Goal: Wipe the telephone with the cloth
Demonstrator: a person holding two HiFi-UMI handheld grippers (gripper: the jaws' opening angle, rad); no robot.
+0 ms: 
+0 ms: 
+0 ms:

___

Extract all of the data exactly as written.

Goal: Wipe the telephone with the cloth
Demonstrator: a person holding two HiFi-UMI handheld grippers (gripper: the jaws' opening angle, rad); no robot.
+0 ms: 
+0 ms: 
+0 ms:

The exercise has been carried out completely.